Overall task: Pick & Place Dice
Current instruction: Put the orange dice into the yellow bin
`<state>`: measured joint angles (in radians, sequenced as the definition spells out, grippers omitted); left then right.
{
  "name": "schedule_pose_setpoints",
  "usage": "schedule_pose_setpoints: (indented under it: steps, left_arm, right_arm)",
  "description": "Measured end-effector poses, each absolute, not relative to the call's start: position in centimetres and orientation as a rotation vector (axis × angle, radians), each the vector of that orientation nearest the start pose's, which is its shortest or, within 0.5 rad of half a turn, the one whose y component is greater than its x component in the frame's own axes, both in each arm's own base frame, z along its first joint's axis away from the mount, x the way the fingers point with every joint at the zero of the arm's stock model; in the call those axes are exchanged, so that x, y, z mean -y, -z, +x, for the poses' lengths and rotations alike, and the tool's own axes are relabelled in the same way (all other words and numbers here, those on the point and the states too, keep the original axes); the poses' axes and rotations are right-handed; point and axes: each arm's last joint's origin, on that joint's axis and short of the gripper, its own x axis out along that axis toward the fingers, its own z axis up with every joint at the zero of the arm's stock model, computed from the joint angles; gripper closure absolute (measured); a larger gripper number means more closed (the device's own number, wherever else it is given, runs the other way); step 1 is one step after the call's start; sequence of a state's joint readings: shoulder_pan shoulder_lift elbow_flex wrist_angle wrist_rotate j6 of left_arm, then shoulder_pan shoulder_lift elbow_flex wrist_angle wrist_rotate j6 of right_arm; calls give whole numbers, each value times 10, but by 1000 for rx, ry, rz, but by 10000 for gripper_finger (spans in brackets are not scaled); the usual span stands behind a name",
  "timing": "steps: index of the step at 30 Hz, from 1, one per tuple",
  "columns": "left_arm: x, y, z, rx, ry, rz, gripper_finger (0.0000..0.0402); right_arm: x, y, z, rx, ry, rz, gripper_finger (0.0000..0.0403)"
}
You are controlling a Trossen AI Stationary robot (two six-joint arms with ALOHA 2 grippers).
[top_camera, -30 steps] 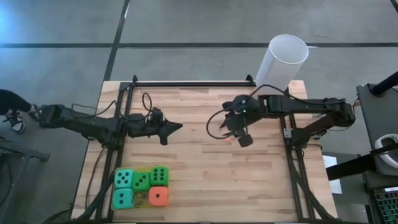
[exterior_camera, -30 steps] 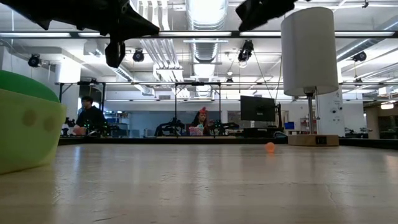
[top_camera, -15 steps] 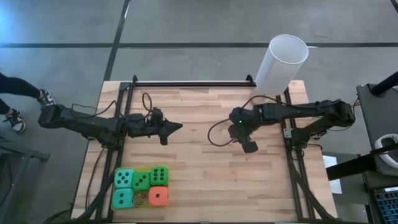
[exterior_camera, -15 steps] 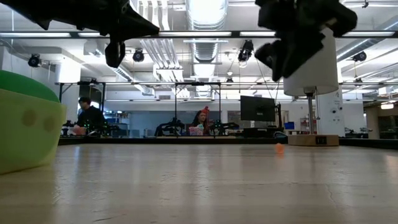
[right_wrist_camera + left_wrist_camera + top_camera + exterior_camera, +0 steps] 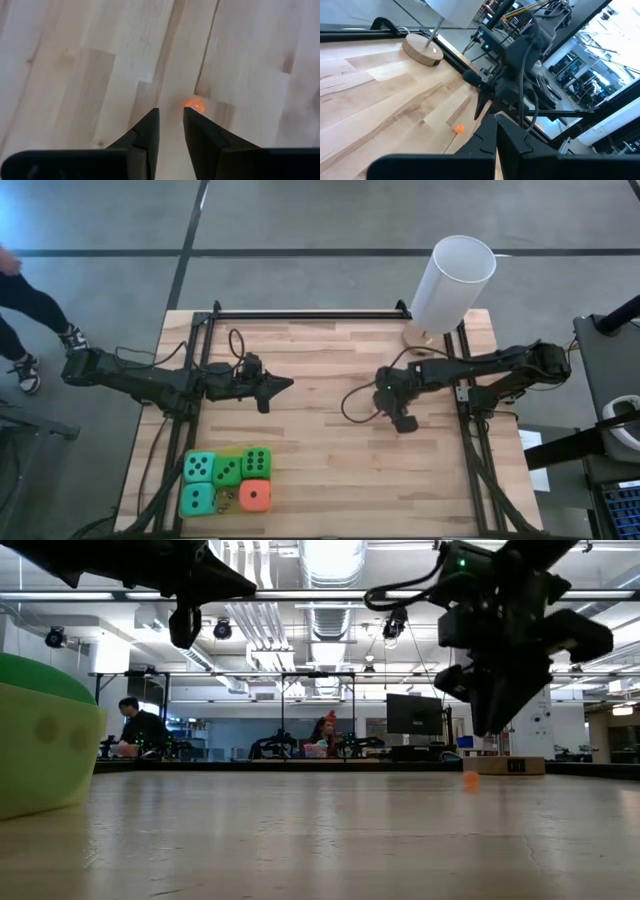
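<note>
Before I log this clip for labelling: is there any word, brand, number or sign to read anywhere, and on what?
No readable words, brands or numerals in any view.
Dice: black pips only, no print.
Box behind the table, low view: a dark mark, too small to read.
Monitor in the room: dark, nothing legible.

Left end effector [image 5: 262,398] closed above the table's middle; right end effector [image 5: 171,117] pointed down, fingers slightly apart.

right pincer [image 5: 403,421] moved rightward, lowered, jaws narrowing

Bare table [image 5: 320,450] between arms
</note>
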<state>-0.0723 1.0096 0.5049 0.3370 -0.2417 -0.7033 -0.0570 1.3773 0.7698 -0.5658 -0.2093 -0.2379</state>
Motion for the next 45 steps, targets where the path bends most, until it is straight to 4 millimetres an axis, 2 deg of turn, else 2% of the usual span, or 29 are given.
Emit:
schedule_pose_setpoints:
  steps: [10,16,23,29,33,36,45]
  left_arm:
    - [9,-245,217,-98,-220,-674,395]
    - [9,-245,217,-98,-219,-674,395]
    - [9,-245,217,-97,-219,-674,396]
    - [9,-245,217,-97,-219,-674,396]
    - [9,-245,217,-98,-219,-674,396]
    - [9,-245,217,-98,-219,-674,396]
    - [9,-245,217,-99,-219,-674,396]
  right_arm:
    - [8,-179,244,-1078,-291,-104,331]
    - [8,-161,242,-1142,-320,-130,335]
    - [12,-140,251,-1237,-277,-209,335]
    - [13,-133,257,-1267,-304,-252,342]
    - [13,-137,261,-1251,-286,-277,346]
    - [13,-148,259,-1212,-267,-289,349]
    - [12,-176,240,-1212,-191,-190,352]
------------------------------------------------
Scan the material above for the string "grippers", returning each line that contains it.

`<state>`: measured joint angles (in radians, sequenced as the definition spells out, grippers omitted); left then right.
You are controlling a Trossen AI Stationary robot (two six-joint arms with ALOHA 2 grippers).

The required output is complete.